SUPPLIED DATA section start

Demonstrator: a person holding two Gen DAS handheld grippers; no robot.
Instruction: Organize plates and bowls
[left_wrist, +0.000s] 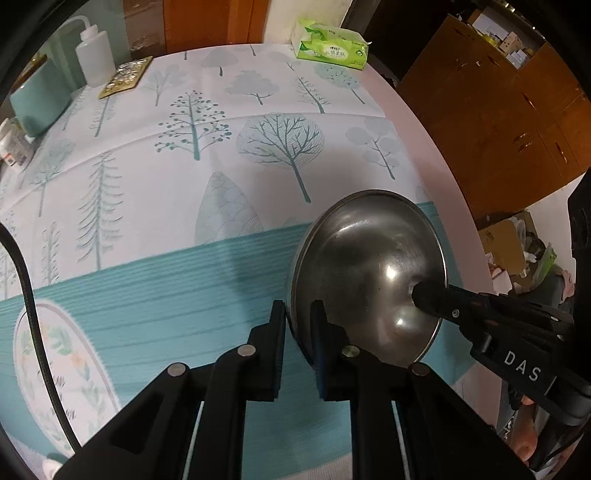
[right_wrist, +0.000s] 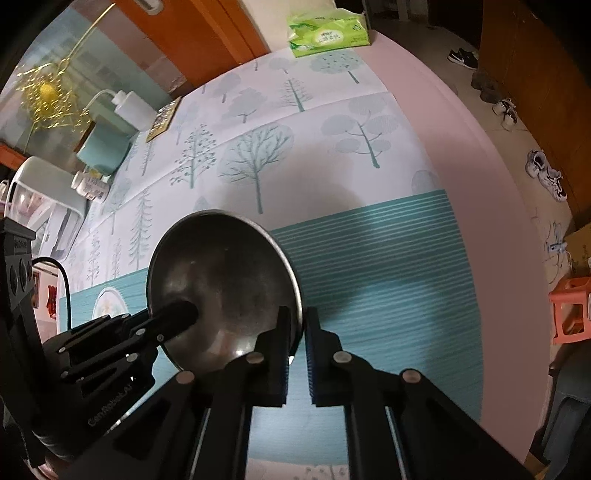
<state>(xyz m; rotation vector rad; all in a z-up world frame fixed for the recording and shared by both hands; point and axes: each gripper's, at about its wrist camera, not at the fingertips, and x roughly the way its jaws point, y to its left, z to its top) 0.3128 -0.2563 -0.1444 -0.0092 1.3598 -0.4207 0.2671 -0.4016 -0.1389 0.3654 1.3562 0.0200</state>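
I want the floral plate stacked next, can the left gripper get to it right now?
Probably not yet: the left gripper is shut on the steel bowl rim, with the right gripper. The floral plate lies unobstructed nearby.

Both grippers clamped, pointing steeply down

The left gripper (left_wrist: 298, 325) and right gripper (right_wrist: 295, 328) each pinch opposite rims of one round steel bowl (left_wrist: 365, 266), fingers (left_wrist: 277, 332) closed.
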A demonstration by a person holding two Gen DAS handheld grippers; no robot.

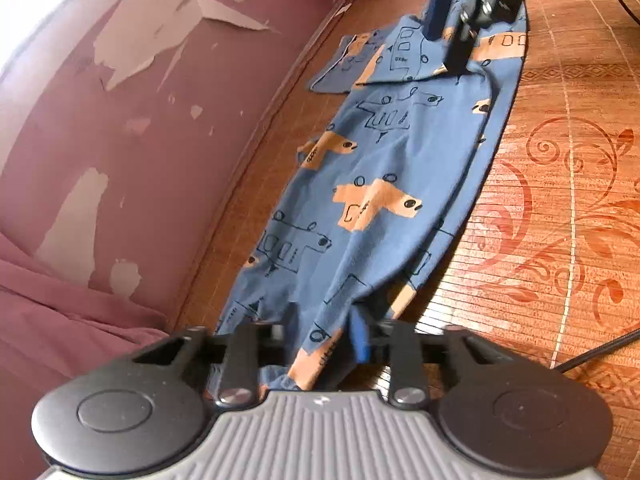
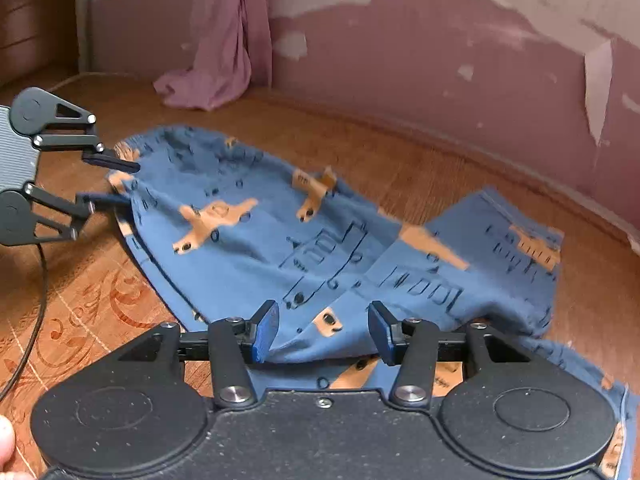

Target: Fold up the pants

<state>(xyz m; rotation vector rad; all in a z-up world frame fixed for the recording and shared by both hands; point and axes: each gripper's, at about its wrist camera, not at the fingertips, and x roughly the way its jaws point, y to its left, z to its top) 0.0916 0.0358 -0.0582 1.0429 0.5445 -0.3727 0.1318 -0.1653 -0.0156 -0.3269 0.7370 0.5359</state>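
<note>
- The pants (image 2: 304, 248), blue with orange and dark line prints, lie stretched out on a woven mat (image 1: 560, 184) with a red swirl pattern, close to the mat's edge along a pink wall (image 1: 132, 128) with peeling paint.
- One end of the pants is folded over onto itself, making a doubled flap at the wall side.
- The left gripper (image 1: 320, 352) is at one end of the pants. Cloth is bunched up between its fingers, and a blue pad (image 1: 360, 340) presses against the fabric; the other pad is hidden by cloth. In the right wrist view its two black fingertips (image 2: 116, 162) stand apart with the edge of the pants between them, so whether it truly pinches the cloth cannot be told.
- The right gripper (image 2: 324, 332) is at the other end, low over the folded part. Its blue pads (image 2: 266, 332) stand wide apart, with a raised fold of cloth between them, not pinched.
- A pink cloth (image 2: 216, 52) hangs down the wall to the mat, well apart from the pants.
- A black cable (image 2: 34, 312) runs across the mat beside the left gripper.
</note>
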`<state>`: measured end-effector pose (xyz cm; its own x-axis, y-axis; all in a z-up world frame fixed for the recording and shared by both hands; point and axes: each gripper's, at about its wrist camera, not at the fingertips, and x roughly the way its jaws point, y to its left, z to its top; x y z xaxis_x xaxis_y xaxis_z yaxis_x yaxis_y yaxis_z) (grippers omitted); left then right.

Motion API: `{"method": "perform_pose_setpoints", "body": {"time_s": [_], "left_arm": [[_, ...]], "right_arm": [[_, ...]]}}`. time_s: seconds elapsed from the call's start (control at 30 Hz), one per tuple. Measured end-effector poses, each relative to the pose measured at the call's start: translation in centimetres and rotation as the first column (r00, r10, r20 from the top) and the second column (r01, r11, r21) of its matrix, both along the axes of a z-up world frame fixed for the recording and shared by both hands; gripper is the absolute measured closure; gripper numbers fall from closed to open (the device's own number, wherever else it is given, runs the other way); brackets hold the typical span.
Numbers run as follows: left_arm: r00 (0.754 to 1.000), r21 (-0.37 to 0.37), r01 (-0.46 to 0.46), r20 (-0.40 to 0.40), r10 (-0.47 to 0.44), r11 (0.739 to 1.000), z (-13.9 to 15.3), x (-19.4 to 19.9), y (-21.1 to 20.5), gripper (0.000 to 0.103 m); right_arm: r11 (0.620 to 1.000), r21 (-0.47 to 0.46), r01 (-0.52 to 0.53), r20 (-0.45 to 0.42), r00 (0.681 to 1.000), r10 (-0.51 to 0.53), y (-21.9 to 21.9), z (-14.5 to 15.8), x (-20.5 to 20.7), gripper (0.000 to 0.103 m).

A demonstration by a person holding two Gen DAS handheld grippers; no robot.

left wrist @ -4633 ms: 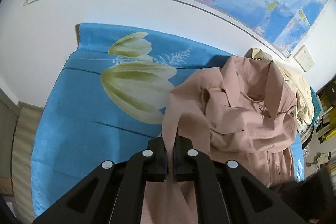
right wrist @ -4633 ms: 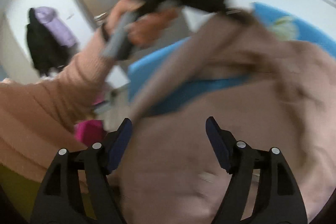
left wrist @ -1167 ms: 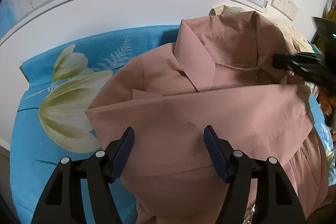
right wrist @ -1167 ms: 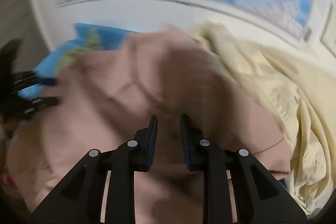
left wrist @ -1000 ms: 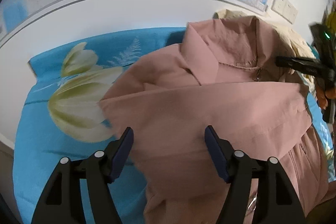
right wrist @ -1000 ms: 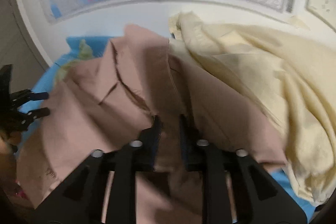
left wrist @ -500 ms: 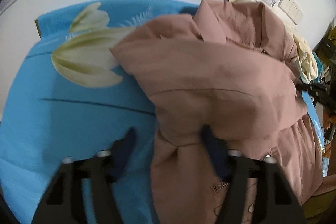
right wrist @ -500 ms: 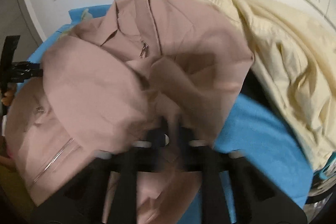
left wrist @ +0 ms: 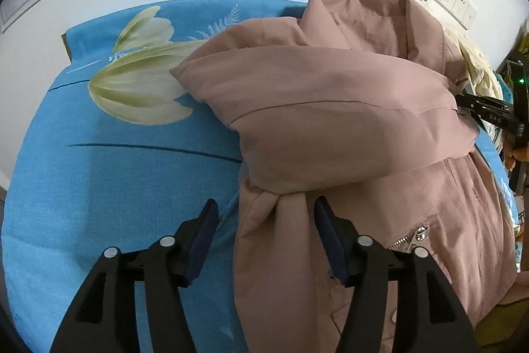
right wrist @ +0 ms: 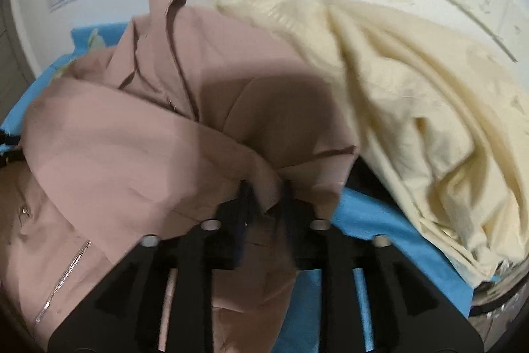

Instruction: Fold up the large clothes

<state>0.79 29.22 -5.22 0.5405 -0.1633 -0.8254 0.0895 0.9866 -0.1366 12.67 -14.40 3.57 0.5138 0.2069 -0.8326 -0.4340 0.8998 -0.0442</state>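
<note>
Nearest you, at the bottom of the left wrist view, your left gripper [left wrist: 266, 234] is opening, and a gathered pleat of the pink jacket [left wrist: 330, 121] is sitting between the blades without being pinched. Lower centre of the right wrist view, your right gripper [right wrist: 264, 197] is opening too, with a fold of jacket poking up between the jaws; it's blurry, so I can't tell if the pads are touching. The jacket's lying mid-frame on the blue floral sheet [left wrist: 115, 171], sleeve folded across its chest. Pulling away now is risking snagging that pleat and dragging the fold open. Farther right, the cream garment [right wrist: 413, 88] is crowding the jacket's edge, so it's likely getting tangled in.
</note>
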Motion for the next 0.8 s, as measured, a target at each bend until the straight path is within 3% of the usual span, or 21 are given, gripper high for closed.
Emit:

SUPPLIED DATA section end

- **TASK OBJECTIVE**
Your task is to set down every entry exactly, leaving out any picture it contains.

- **TASK RESULT**
Demonstrator: a person holding two Gen DAS handheld grippers; no robot.
Instruction: Organize plates and bowls
[left_wrist, +0.000s] 
[right_wrist, +0.000s] 
<state>(xyz m; rotation vector rad; all in a z-up world frame fixed for the recording and shared by both hands; point and axes: each gripper's, at about its wrist camera, not at the fingertips, and x roughly the way its jaws point, y to its left, z to its top) 0.3128 -0.2563 -0.1444 -0.0092 1.3598 -0.4207 0.2671 -0.4016 -0.1389 0.3654 1.3562 0.0200</state>
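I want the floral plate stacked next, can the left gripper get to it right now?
Probably not yet: the left gripper is shut on the steel bowl rim, with the right gripper. The floral plate lies unobstructed nearby.

Both grippers clamped, pointing steeply down

The left gripper (left_wrist: 298, 325) and right gripper (right_wrist: 295, 328) each pinch opposite rims of one round steel bowl (left_wrist: 365, 266), fingers (left_wrist: 277, 332) closed.
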A demonstration by a person holding two Gen DAS handheld grippers; no robot.


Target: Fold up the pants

<state>(xyz m; rotation vector rad; all in a z-up world frame fixed for the recording and shared by both hands; point and axes: each gripper's, at about its wrist camera, not at the fingertips, and x roughly the way its jaws point, y to its left, z to its top) 0.0916 0.0358 -0.0582 1.0429 0.5445 -0.3727 0.1318 -0.1653 -0.0156 -0.3269 0.7370 0.5359</state>
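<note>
- The pants (image 2: 304, 248), blue with orange and dark line prints, lie stretched out on a woven mat (image 1: 560, 184) with a red swirl pattern, close to the mat's edge along a pink wall (image 1: 132, 128) with peeling paint.
- One end of the pants is folded over onto itself, making a doubled flap at the wall side.
- The left gripper (image 1: 320, 352) is at one end of the pants. Cloth is bunched up between its fingers, and a blue pad (image 1: 360, 340) presses against the fabric; the other pad is hidden by cloth. In the right wrist view its two black fingertips (image 2: 116, 162) stand apart with the edge of the pants between them, so whether it truly pinches the cloth cannot be told.
- The right gripper (image 2: 324, 332) is at the other end, low over the folded part. Its blue pads (image 2: 266, 332) stand wide apart, with a raised fold of cloth between them, not pinched.
- A pink cloth (image 2: 216, 52) hangs down the wall to the mat, well apart from the pants.
- A black cable (image 2: 34, 312) runs across the mat beside the left gripper.
</note>
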`<state>`: measured end-effector pose (xyz cm; its own x-axis, y-axis; all in a z-up world frame fixed for the recording and shared by both hands; point and axes: each gripper's, at about its wrist camera, not at the fingertips, and x roughly the way its jaws point, y to its left, z to its top; x y z xaxis_x xaxis_y xaxis_z yaxis_x yaxis_y yaxis_z) (grippers omitted); left then right.

Motion API: `{"method": "perform_pose_setpoints", "body": {"time_s": [_], "left_arm": [[_, ...]], "right_arm": [[_, ...]]}}`. time_s: seconds elapsed from the call's start (control at 30 Hz), one per tuple. Measured end-effector poses, each relative to the pose measured at the call's start: translation in centimetres and rotation as the first column (r00, r10, r20 from the top) and the second column (r01, r11, r21) of its matrix, both along the axes of a z-up world frame fixed for the recording and shared by both hands; gripper is the absolute measured closure; gripper numbers fall from closed to open (the device's own number, wherever else it is given, runs the other way); brackets hold the typical span.
Numbers run as follows: left_arm: r00 (0.754 to 1.000), r21 (-0.37 to 0.37), r01 (-0.46 to 0.46), r20 (-0.40 to 0.40), r10 (-0.47 to 0.44), r11 (0.739 to 1.000), z (-13.9 to 15.3), x (-19.4 to 19.9), y (-21.1 to 20.5), gripper (0.000 to 0.103 m); right_arm: r11 (0.620 to 1.000), r21 (-0.47 to 0.46), r01 (-0.52 to 0.53), r20 (-0.45 to 0.42), r00 (0.681 to 1.000), r10 (-0.51 to 0.53), y (-21.9 to 21.9), z (-14.5 to 15.8), x (-20.5 to 20.7), gripper (0.000 to 0.103 m).

A demonstration by a person holding two Gen DAS handheld grippers; no robot.

left wrist @ -4633 ms: 
right wrist @ -4633 ms: 
left wrist @ -1167 ms: 
right wrist @ -1167 ms: 
left wrist @ -1000 ms: 
right wrist @ -1000 ms: 
left wrist @ -500 ms: 
right wrist @ -500 ms: 
left wrist @ +0 ms: 
right wrist @ +0 ms: 

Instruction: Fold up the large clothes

<state>0.79 29.22 -5.22 0.5405 -0.1633 -0.8254 0.0895 0.9866 -0.1366 12.67 -14.40 3.57 0.5138 0.2069 -0.8326 -0.4340 0.8998 -0.0442</state>
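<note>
Nearest you, at the bottom of the left wrist view, your left gripper [left wrist: 266, 234] is opening, and a gathered pleat of the pink jacket [left wrist: 330, 121] is sitting between the blades without being pinched. Lower centre of the right wrist view, your right gripper [right wrist: 264, 197] is opening too, with a fold of jacket poking up between the jaws; it's blurry, so I can't tell if the pads are touching. The jacket's lying mid-frame on the blue floral sheet [left wrist: 115, 171], sleeve folded across its chest. Pulling away now is risking snagging that pleat and dragging the fold open. Farther right, the cream garment [right wrist: 413, 88] is crowding the jacket's edge, so it's likely getting tangled in.
</note>
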Motion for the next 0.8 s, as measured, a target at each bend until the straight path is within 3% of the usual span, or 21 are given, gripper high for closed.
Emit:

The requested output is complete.